Probably the most significant thing to evolve asset management is the ability to track all your assets and have them send you updates on their condition. By using sensors to monitor a specific asset, automatically sending updates to your supervisory control and data acquisition (SCADA) system and generating work orders, you can increase the responsiveness of your operations. And after enough of that data is tracked, you can turn it into predictive maintenance.

Let’s take a quick recap of the different asset management/maintenance methodologies in use today:

  • Reactive – only after the asset fails
  • Preventative – based on time, mileage, usage, sometimes before the set manufacturer recommendations
  • Predictive – applying statistical analysis (based on data you've tracked over time) to pinpoint optimal timing
  • Condition-based (related to Predictive) – as the need arises, based on an indication of deteriorating performance or increased probability of upcoming failure, further complemented by real-time alerts leveraging sensors and IoT, as pre-determined thresholds are exceeded

Where We Were and Where We Are – The Advancements of EAM

Manual inspections of axle integrity were complemented in the 1930s by more advanced electrical and magnetic particle tests to help identify cracks. By the 1950s, early forms of ultrasonic testing were used on rolling stock axles to more accurately discover faults so repairs could be performed before disaster struck.

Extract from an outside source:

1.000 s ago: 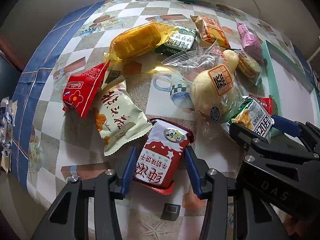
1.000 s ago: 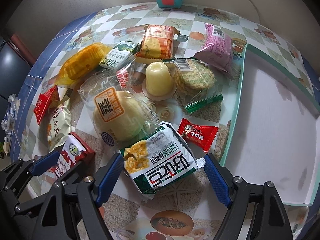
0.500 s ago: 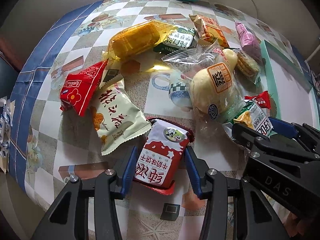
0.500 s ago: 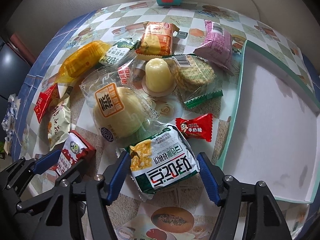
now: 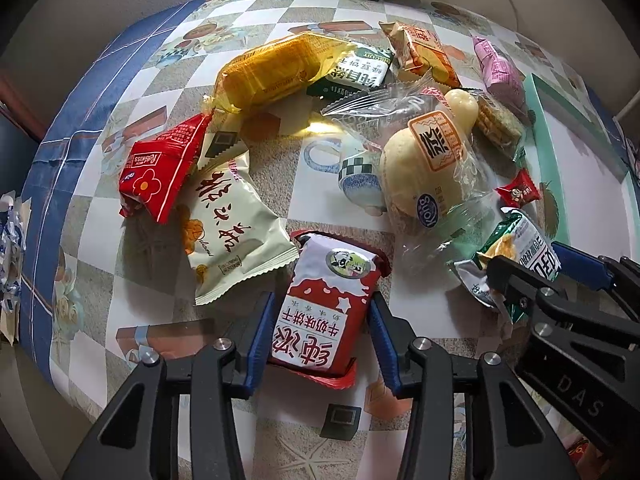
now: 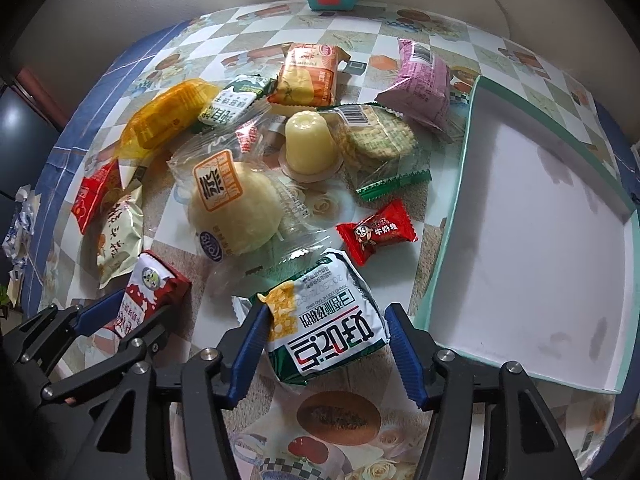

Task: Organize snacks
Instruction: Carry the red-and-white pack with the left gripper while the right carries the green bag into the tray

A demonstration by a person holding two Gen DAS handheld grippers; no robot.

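On tablecloth [image 6: 404, 24]: approx 12 snack packs, 1 tray [image 6: 532, 240], 2 claws.

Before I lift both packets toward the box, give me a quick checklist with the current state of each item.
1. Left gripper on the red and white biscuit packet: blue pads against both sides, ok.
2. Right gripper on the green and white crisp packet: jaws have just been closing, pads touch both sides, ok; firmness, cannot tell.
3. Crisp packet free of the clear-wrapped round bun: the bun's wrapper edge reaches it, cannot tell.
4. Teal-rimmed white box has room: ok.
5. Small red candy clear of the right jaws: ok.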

Computer advances in the 1990s increased our ability to track more data than ever before and gave us a new ability to monitor a wider range of precursors of asset failure such as excessive vibrations, unusual temperatures and so on.

As we progress further into the digital age and with data becoming the stronghold for understanding your operations, the maintenance regimes within public transit are changing. For example, individual components of a switch can be tracked. Before, you used to track the switch as a whole, and if something triggered an alert, an inspector would have to go out and manually determine the problem. Now, you can determine if it’s one of the sub-components of the switch (left-hand turnout, right-hand turnout, right-hand track switch, or the frog).

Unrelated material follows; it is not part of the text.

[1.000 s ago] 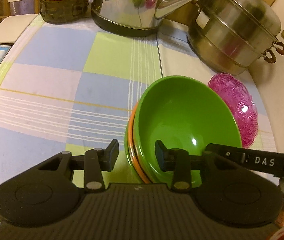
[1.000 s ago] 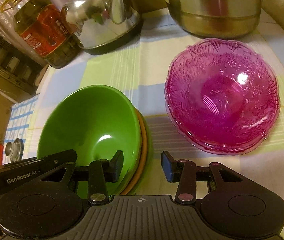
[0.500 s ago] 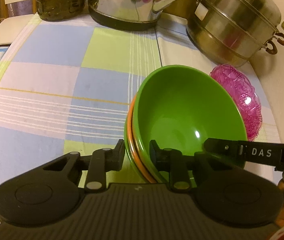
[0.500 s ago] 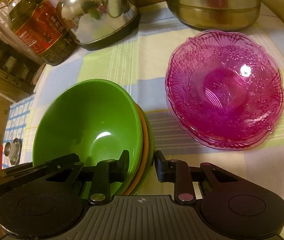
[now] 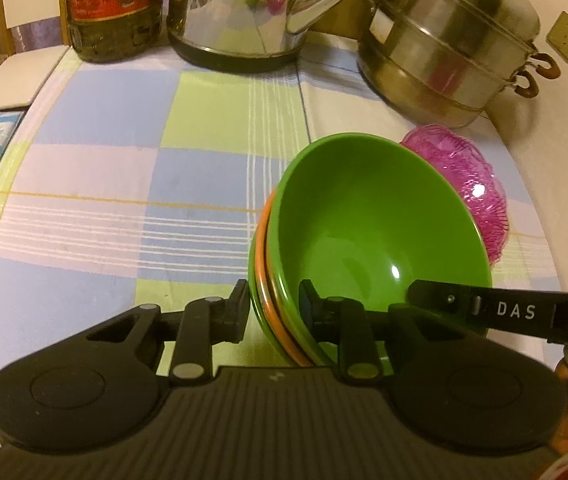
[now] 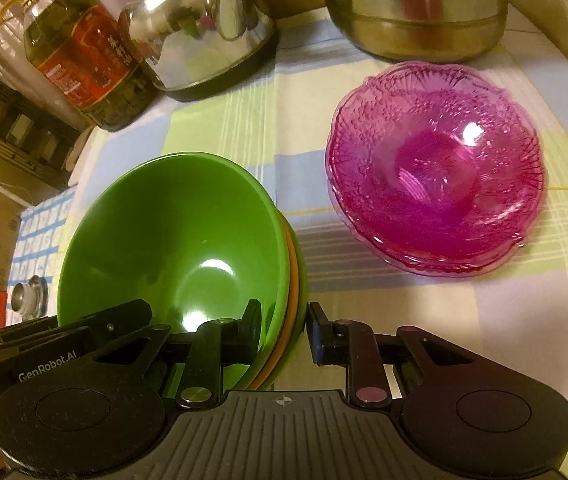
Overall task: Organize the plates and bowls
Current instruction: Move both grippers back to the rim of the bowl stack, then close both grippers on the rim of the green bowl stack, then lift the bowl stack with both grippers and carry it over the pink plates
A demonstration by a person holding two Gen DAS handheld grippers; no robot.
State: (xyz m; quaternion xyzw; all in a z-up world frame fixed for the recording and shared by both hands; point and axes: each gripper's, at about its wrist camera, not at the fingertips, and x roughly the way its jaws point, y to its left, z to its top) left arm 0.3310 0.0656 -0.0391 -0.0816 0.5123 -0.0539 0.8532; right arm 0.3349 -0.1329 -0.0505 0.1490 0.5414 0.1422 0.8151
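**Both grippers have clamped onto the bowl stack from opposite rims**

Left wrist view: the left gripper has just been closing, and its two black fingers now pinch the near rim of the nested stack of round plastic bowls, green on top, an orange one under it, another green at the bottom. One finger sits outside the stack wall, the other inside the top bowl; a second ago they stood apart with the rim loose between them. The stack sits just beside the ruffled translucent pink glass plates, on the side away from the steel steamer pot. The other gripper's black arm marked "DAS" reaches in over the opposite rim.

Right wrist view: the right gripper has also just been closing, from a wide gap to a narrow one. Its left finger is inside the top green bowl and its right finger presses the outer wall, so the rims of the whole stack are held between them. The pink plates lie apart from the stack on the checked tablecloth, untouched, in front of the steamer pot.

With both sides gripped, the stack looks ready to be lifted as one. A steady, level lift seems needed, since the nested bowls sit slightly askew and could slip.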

Furthermore, seeing the history of the sub-components allows you to discover the best corrective measures. Is there a tendency to use your right-hand turnout more than the left? If this is the case, maybe you need to change the frequency of inspection or maintenance for that particular turnout to combat quicker erosion.

React to an Alert in Seconds

The sophistication of data analysis and technology has advanced asset management. So much so, you can specify individual components, allowing you to track just about anything and analyze it for future use. These systems also track your assets in real-time, enabling you to act on an alert in an instant.

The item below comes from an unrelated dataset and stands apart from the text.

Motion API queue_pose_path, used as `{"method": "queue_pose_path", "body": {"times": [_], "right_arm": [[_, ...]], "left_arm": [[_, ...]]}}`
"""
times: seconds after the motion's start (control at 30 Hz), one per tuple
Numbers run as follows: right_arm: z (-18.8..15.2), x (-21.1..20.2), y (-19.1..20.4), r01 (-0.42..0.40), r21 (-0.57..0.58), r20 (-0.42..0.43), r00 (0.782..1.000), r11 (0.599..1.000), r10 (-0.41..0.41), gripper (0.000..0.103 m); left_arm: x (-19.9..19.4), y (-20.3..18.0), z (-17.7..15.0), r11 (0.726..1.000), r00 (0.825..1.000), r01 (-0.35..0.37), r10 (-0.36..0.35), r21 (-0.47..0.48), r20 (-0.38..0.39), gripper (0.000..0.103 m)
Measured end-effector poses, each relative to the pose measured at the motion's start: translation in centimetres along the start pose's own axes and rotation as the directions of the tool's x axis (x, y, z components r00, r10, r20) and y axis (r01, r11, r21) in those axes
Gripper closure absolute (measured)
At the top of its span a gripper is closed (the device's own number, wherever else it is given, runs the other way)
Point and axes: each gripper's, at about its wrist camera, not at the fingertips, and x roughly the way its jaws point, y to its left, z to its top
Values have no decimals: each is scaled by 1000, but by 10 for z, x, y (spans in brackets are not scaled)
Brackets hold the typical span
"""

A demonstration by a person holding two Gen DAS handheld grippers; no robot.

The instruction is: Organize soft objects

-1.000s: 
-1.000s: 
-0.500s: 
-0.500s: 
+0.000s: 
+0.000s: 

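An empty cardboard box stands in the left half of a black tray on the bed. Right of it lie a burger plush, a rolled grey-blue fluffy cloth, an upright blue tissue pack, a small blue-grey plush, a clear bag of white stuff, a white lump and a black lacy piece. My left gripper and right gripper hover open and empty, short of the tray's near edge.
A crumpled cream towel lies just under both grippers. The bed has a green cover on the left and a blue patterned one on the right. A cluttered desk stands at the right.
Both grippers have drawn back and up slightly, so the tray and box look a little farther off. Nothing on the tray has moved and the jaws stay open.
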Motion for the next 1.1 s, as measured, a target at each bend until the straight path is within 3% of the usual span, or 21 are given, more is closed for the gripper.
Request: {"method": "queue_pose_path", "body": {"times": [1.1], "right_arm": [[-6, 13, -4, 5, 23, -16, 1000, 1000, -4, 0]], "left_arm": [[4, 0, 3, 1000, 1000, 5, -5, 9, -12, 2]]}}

Because your assets are monitored with sensors, that data is automatically being sent to your network. When your SCADA system (or something similar) detects a fault, it sends the information to your servers. Then your enterprise asset management system automatically generates alerts to the maintenance team for a corresponding action and saves the data to be analyzed at a later date. If the alert is critical, you will be able to address it immediately.

But there are times where a non-critical asset will reach a threshold that raises an alert but doesn’t require immediate attention. This asset will still be fixed, but it can be noted and tracked into your regular maintenance schedule. This all demonstrates that, for best results, you want to combine methods for a more dynamic asset management structure, based on criticality.

3 Steps to the Holy Grail of Maintenance

Following the journey of asset management, you can see it’s progressed a ton. Depending on your technology or your maintenance program, there is still a need for all of these techniques. But to be fully optimized, here are three steps to achieve the Holy Grail of maintenance.  

Consolidate fault data into your EAM system. This will automatically trigger fault codes and work orders on your assets. Make sure to determine which assets are mission critical for immediate response
Determine your strategy to compile your data so you can begin tracking the patterns in the data  
Use the data to get a deeper, more realized understanding of your infrastructure’s health patterns to optimize your maintenance program. Factor in/Use condition-based and predictive maintenance to strengthen your maintenance program

The asset management world is changing because of data and technology. We are in the midst of a maintenance evolution with condition-based and predictive maintenance as the main outcomes. But, can you predict where asset management will go next? 

Want to hear what others are saying about EAM? Listen to RTD's Dave Genova discuss the importance of asset management and capital planning.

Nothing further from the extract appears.